As the company pushes forward with the development and certification of the implant, the Haas machines are running an average of 16 hours a day, 6 days a week. Having them on-site means that communications between the designers and the manufacturers are facilitated; changes and revisions in the design can be made quickly and easily. Productivity considerations aside, De Villiers sees other advantages to having a shop full of new machines close-to-hand.
"Having the Haas machines here also allows us to show customers exactly what we do," he says. "We often have surgeons who come here and want to see the whole process. On a tour of the campus, we can take them around the quality control facility, administration, packaging, etc., and if they want to see how the product is manufactured, we can show them the Haas machines in action, instead of having to drive them 30 miles out to the main factory."
The Big Question
The design of the Southern Medical disc implant allows for translation of the meniscus during articulation, accurately mimicking the natural movement of the spine. The slightly posterior location of the implant's center of rotation is similar to the mechanics of lumbar discs, and allows natural arcs of rotation and normal movements.

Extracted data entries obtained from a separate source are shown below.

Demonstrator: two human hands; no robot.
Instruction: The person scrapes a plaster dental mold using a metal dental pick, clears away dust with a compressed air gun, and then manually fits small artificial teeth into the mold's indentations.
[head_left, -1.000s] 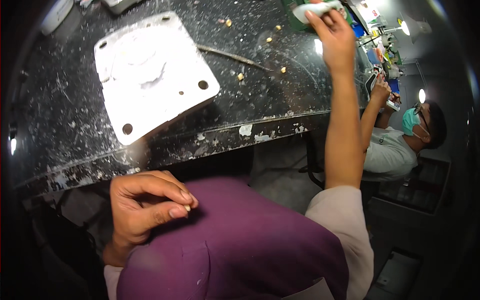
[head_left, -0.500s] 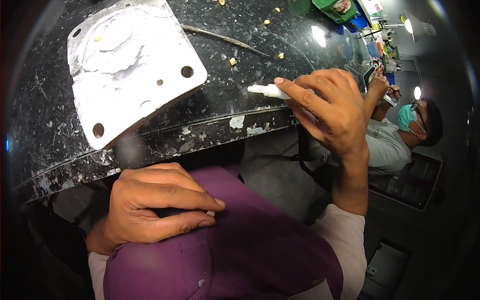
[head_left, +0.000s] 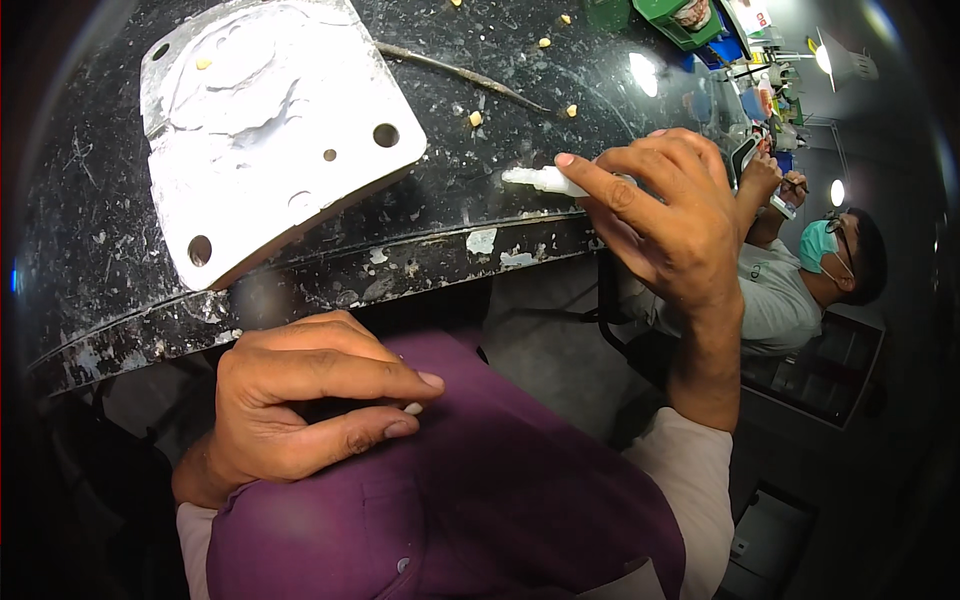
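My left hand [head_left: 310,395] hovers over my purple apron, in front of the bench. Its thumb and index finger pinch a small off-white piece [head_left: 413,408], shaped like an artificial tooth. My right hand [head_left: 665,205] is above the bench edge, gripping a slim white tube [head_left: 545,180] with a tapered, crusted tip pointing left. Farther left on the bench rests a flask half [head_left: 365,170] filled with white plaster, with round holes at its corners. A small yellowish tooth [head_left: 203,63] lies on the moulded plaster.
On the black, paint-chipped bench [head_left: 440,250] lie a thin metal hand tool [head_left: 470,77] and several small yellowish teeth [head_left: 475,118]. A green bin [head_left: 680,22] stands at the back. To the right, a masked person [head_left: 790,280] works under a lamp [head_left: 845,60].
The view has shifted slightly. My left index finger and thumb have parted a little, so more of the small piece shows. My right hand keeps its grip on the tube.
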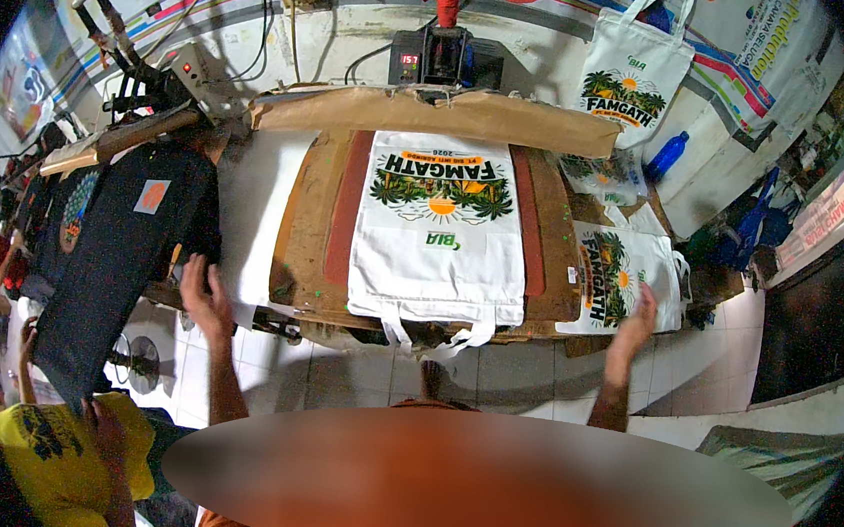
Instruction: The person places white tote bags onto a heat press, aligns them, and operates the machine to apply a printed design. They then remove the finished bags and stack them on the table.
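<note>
A white tote bag (432, 264) lies flat on the heat press bed, upside down to me, its print of palms and a sun at the far end. Its two handles (465, 340) hang over the near edge. My left hand (206, 297) is raised near the bed's front left corner, fingers apart and nothing in them. On the right, my right hand (634, 327) has its fingers stretched out beside another printed tote bag (627, 276); whether it touches that bag I cannot tell.
Behind the bed stands the heat press control box (409, 62), with brown covering paper (435, 119) in front. A printed tote bag (631, 76) hangs at the back right, above a blue bottle (667, 157). At left, a person in a yellow shirt (74, 454) is beside a black garment (121, 257).
</note>
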Demonstrator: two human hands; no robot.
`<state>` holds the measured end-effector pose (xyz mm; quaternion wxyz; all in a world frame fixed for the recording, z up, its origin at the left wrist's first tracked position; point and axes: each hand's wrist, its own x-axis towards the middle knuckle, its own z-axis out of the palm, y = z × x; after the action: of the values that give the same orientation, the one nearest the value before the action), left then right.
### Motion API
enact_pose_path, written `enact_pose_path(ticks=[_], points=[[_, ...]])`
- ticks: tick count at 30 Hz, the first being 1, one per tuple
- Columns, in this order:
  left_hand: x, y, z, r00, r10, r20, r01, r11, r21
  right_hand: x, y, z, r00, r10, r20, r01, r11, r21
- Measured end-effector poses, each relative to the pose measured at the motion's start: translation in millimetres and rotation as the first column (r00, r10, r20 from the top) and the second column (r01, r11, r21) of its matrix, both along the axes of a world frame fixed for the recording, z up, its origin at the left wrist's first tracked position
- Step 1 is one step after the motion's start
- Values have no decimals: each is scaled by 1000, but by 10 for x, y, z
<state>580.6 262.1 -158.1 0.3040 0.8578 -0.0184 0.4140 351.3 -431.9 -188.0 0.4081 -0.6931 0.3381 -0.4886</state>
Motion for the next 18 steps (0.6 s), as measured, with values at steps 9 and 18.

"Our aim is to simulate the articulation of the spine as closely as possible," says De Villiers. "The further one gets away from that natural movement, the worse the overall result will be."
The implant's unique retention device -- centrally located in the meniscus -- allows a load-bearing surface up to 50% greater than other arthroplasty devices, the company claims. To reduce wear, the articulating surfaces of the end plates are provided with a titanium nitride (TiN) finish.
The company's accelerated testing predicts less than 2% wear in the meniscus over an 18-year period. But perhaps the most significant improvement over older technology is the patient's recovery rate.
"The surgical technique for placing the implant is compatible with a micro-invasive approach," says De Villiers. "We've also developed patented instrumentation to facilitate placement."
Typically, the patient is able to walk around a day after the operation, and between two and four days later, some patients are discharged from the hospital.
"In the past, the patient would be in hospital for 5 or 6 days, and would then have to wear a brace for a month or 6 weeks," claims De Villiers.
Overall, both the direct and indirect costs of a disc implant operation are less than a spinal fusion. The operation is quicker, the time in the hospital is shorter, and the patient gets back to work sooner and is less likely to need revision surgery at a later date.
For spinal disc surgery in general, the $64,000 question is whether disc implants will become as common as hip and knee joint implants are already. The signs are good. Even the most conservative official sources estimate that at least 30% of future cases traditionally requiring spinal fusion will be treated with replacement discs. For Southern Medical, the early-mover advantage it has secured by its astute application of design and manufacturing technology will help ensure continued success when that day comes.